- **Requirement**
Among these records, which lines include "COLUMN"? Copy them out.

- **The records**
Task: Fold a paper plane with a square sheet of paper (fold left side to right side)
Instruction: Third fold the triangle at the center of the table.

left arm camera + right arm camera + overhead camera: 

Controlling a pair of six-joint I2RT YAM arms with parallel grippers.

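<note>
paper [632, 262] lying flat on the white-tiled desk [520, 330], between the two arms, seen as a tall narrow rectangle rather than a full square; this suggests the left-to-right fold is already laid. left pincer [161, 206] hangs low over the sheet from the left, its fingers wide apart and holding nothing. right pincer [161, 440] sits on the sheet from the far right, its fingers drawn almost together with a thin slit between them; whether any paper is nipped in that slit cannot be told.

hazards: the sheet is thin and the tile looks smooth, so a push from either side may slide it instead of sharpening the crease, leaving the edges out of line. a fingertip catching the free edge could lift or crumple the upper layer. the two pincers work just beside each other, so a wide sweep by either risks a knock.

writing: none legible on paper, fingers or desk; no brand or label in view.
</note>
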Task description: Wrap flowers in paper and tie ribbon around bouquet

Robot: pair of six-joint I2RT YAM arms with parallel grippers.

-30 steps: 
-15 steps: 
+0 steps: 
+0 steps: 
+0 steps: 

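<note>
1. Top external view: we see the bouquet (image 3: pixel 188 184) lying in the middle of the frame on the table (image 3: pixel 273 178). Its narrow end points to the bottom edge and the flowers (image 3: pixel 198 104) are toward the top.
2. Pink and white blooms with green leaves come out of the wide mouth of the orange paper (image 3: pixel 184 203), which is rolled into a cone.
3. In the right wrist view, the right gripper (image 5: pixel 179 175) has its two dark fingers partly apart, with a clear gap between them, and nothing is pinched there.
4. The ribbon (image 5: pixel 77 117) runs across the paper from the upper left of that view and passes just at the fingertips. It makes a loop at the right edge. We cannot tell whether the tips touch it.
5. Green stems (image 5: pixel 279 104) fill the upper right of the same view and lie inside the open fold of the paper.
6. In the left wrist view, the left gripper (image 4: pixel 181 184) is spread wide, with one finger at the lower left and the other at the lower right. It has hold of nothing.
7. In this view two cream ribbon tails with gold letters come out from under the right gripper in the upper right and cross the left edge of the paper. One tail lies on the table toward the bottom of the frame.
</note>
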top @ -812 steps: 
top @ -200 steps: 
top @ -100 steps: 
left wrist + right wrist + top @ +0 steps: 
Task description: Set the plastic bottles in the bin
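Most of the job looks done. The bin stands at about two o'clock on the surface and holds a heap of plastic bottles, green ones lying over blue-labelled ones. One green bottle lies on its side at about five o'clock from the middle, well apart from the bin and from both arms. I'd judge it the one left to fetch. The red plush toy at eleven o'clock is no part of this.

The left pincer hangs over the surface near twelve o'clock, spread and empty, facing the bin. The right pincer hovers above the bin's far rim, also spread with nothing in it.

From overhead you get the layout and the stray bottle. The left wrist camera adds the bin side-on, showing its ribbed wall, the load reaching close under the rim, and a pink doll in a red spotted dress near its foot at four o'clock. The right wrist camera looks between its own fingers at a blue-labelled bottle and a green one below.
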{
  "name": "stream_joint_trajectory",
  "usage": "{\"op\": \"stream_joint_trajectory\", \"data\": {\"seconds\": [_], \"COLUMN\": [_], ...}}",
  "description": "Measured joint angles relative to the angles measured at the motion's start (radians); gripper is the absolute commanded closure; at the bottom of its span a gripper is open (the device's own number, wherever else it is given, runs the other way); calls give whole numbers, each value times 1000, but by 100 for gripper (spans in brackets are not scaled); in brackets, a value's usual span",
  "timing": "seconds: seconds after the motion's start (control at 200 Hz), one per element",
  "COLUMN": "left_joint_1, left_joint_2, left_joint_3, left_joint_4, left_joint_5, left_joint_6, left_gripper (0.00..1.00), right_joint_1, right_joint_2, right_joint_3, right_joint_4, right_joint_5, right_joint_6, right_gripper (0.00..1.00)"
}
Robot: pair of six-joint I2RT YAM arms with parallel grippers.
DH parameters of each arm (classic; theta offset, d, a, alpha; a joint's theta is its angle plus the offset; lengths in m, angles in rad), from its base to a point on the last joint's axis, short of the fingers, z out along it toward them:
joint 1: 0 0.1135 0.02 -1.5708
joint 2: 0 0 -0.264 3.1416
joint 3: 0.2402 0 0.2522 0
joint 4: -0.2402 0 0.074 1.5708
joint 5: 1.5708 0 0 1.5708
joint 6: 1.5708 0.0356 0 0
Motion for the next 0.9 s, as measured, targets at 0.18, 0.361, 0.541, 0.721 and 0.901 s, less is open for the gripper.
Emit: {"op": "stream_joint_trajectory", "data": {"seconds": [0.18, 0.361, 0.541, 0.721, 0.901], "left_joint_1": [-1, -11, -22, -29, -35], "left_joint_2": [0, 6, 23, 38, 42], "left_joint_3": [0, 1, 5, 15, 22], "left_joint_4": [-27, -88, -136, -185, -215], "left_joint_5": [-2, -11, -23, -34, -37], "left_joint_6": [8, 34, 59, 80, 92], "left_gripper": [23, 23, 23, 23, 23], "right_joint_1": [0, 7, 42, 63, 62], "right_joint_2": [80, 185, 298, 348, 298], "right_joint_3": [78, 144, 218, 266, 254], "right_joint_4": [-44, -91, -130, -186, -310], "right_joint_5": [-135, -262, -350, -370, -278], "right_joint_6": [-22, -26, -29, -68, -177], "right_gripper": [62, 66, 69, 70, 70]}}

- **Answer box**
  "usage": "{\"op\": \"stream_joint_trajectory\", \"data\": {\"seconds\": [_], \"COLUMN\": [_], ...}}",
  "COLUMN": "left_joint_1, left_joint_2, left_joint_3, left_joint_4, left_joint_5, left_joint_6, left_gripper (0.00..1.00), right_joint_1, right_joint_2, right_joint_3, right_joint_4, right_joint_5, right_joint_6, right_gripper (0.00..1.00)"

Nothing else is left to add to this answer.